◆ Work required
Would you repeat the entries beneath, with nothing changed?

*** Opening of Exercise materials ***

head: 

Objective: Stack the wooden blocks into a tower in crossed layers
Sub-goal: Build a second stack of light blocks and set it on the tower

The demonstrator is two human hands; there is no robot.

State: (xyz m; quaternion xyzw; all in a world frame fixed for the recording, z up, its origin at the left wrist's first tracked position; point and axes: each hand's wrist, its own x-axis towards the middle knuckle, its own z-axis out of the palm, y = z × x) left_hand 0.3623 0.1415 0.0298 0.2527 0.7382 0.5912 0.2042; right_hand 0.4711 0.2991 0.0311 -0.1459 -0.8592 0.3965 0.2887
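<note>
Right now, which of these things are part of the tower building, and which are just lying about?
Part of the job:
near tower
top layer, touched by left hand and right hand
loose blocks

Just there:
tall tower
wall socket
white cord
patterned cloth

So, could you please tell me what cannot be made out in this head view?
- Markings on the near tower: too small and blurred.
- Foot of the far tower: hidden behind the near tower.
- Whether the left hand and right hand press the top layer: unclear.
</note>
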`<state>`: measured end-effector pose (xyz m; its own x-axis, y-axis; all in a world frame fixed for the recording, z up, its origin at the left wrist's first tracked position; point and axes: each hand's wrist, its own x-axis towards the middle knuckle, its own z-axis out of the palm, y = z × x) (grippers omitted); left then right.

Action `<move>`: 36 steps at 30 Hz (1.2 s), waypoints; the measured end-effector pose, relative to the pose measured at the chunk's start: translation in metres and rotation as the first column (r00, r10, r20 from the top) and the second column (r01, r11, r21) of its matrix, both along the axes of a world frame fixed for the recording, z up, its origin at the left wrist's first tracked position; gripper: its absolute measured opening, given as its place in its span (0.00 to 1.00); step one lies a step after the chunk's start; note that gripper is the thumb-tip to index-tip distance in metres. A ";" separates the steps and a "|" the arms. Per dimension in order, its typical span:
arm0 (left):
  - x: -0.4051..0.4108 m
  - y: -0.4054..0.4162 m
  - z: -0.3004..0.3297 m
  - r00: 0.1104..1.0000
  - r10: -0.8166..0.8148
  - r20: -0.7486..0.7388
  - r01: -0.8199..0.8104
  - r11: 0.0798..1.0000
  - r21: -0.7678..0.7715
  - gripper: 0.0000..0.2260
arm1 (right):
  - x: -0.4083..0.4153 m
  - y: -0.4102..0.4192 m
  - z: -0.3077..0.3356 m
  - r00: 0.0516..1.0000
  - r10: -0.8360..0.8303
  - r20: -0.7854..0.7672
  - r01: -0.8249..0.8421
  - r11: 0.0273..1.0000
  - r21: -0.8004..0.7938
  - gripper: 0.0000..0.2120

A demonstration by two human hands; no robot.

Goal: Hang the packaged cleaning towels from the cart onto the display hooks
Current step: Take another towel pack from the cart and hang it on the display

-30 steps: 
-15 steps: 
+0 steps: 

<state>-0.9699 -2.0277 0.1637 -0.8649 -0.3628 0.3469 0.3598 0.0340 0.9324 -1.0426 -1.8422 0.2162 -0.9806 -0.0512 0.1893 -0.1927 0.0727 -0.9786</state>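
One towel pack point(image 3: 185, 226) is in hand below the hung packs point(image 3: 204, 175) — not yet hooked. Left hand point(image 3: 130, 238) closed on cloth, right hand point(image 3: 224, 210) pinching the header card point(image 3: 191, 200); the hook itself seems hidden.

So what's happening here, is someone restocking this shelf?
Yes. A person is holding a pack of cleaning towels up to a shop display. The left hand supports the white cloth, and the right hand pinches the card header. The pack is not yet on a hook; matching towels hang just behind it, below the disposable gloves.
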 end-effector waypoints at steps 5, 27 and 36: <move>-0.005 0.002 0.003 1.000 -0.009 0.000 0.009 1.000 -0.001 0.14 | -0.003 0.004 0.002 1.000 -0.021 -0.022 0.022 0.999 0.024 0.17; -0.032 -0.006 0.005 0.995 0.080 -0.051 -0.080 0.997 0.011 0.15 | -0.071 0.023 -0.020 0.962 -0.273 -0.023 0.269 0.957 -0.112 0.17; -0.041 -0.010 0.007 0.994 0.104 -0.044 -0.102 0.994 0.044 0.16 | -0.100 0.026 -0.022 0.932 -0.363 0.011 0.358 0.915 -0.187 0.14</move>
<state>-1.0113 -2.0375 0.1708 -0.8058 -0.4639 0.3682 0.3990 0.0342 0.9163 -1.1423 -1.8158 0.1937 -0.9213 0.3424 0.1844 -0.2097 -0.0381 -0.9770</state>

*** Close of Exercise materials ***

◆ Response to this task
head: 

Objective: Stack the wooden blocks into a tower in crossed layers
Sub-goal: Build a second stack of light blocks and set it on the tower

The demonstrator is two human hands; there is no robot.

State: (xyz m; quaternion xyzw; all in a world frame fixed for the recording, z up, its origin at the left wrist's first tracked position; point and axes: each hand's wrist, its own x-axis towards the middle knuckle, its own z-axis out of the palm, y = z × x) left_hand 0.3623 0.1415 0.0298 0.2527 0.7382 0.5912 0.2042; right_hand 0.4711 0.2991 0.0311 -0.1459 -0.8592 0.3965 0.2887
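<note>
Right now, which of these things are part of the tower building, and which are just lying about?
Part of the job:
near tower
top layer, touched by left hand and right hand
loose blocks

Just there:
tall tower
wall socket
white cord
patterned cloth

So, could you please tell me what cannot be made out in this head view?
- Markings on the near tower: too small and blurred.
- Foot of the far tower: hidden behind the near tower.
- Whether the left hand and right hand press the top layer: unclear.
</note>
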`<state>`: measured end-effector pose (xyz m; its own x-axis, y-axis; all in a world frame fixed for the recording, z up, its origin at the left wrist's first tracked position; point and axes: each hand's wrist, its own x-axis towards the middle knuckle, its own z-axis out of the palm, y = z × x) (grippers omitted); left then right.

Action `<move>`: 36 steps at 30 Hz (1.2 s), waypoints; the measured end-effector pose, relative to the pose measured at the chunk's start: translation in metres and rotation as the first column (r00, r10, r20 from the top) and the second column (r01, r11, r21) of its matrix, both along the axes of a world frame fixed for the recording, z up, its origin at the left wrist's first tracked position; gripper: its absolute measured opening, given as its place in its span (0.00 to 1.00); step one lies a step after the chunk's start; note that gripper is the thumb-tip to index-tip distance in metres. A ";" separates the steps and a "|" the arms. Per dimension in order, its typical span:
arm0 (left):
  - x: -0.4051..0.4108 m
  - y: -0.4054..0.4162 m
  - z: -0.3004..0.3297 m
  - r00: 0.1104..1.0000
  - r10: -0.8166..0.8148
  - r20: -0.7486..0.7388
  - r01: -0.8199..0.8104
  - r11: 0.0798..1.0000
  - r21: -0.7678..0.7715
  - gripper: 0.0000..0.2260
arm1 (right):
  - x: -0.4083..0.4153 m
  - y: -0.4102..0.4192 m
  - z: -0.3077..0.3356 m
  - r00: 0.0516..1.0000
  - r10: -0.8360..0.8303
  - r20: -0.7854..0.7672
  - r01: -0.8249..0.8421
  - r11: 0.0273..1.0000
  - r21: -0.8004..0.7938
  - gripper: 0.0000..0.2120

A demonstration by two human hands; no robot.

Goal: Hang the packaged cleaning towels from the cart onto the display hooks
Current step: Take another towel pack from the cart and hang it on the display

-30 steps: 
-15 steps: 
+0 steps: 

<state>-0.9699 -2.0277 0.1637 -0.8649 -0.3628 0.3469 0.3598 0.0340 0.9324 -1.0426 -1.8422 0.2162 -0.9806 -0.0512 0.1893 -0.1927 0.0727 -0.9786</state>
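One towel pack point(image 3: 185, 226) is in hand below the hung packs point(image 3: 204, 175) — not yet hooked. Left hand point(image 3: 130, 238) closed on cloth, right hand point(image 3: 224, 210) pinching the header card point(image 3: 191, 200); the hook itself seems hidden.

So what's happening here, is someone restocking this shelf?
Yes. A person is holding a pack of cleaning towels up to a shop display. The left hand supports the white cloth, and the right hand pinches the card header. The pack is not yet on a hook; matching towels hang just behind it, below the disposable gloves.
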 end-effector waypoints at steps 5, 27 and 36: <move>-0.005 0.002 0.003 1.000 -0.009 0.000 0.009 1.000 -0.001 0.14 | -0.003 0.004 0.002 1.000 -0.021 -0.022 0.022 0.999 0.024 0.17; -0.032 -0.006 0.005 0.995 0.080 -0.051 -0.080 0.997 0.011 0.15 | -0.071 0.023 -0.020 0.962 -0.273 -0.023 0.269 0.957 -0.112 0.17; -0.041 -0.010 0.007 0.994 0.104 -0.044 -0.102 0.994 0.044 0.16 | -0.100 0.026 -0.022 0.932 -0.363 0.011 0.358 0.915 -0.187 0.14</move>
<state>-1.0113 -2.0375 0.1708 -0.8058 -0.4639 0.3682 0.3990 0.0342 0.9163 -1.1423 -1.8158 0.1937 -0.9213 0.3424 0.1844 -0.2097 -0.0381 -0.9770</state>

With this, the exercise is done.